Please return the lines of the data below, word for word, from the first line through the line containing "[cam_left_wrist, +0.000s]".

□ □ □ □ □ □ □

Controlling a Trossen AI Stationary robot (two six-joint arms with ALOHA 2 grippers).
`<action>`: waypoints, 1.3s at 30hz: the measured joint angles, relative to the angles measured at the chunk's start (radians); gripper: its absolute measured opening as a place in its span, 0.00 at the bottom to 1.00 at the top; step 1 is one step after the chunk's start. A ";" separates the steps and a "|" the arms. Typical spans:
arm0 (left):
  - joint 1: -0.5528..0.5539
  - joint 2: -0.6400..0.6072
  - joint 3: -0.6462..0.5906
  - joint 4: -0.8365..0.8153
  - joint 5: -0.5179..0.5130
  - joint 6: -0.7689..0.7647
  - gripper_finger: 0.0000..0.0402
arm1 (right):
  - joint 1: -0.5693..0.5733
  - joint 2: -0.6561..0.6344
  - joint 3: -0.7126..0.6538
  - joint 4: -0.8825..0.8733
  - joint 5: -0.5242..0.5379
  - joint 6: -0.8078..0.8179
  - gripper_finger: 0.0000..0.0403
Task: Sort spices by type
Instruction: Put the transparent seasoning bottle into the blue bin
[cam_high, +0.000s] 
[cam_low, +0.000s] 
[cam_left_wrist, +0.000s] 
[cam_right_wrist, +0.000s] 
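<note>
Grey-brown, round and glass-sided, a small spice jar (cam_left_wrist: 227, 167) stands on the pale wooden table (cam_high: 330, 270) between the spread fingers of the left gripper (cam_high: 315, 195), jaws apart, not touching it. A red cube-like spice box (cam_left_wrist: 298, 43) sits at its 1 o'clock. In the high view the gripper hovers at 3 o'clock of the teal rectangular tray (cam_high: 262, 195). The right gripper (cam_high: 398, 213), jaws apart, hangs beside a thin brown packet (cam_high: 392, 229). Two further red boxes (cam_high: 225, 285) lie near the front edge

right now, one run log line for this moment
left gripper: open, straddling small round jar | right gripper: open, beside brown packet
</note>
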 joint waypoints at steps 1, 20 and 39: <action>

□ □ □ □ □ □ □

EXERCISE RESULT.
Controlling a Trossen AI Stationary robot (two six-joint arms with ALOHA 2 grippers).
`<action>`: waypoints, 1.3s at 30hz: the measured joint angles, relative to the angles measured at the chunk's start (radians); gripper: its absolute measured opening as a place in its span, 0.00 at the bottom to 1.00 at the top; step 1 is one step after the chunk's start. A ";" separates the steps and a "|" the arms. Typical spans:
arm0 (left):
  - joint 1: -0.5528..0.5539
  - joint 2: -0.6400..0.6072
  - joint 3: -0.6462..0.5906
  - joint 4: -0.8365..0.8153
  - joint 5: -0.5179..0.5130
  - joint 6: -0.7689..0.7647
  - gripper_finger: 0.0000..0.0402
arm1 (right):
  - joint 1: -0.5693..0.5733
  - joint 2: -0.6561..0.6344
  - joint 3: -0.7126..0.6538
  - joint 4: -0.8825..0.8733
  - joint 5: -0.5242..0.5379
  - joint 6: -0.8078..0.8179
  - gripper_finger: 0.0000..0.0403
Task: Sort spices by type
Instruction: Put the transparent seasoning bottle into the blue bin
[cam_high, +0.000s] 
[cam_low, +0.000s] 
[cam_left_wrist, +0.000s] 

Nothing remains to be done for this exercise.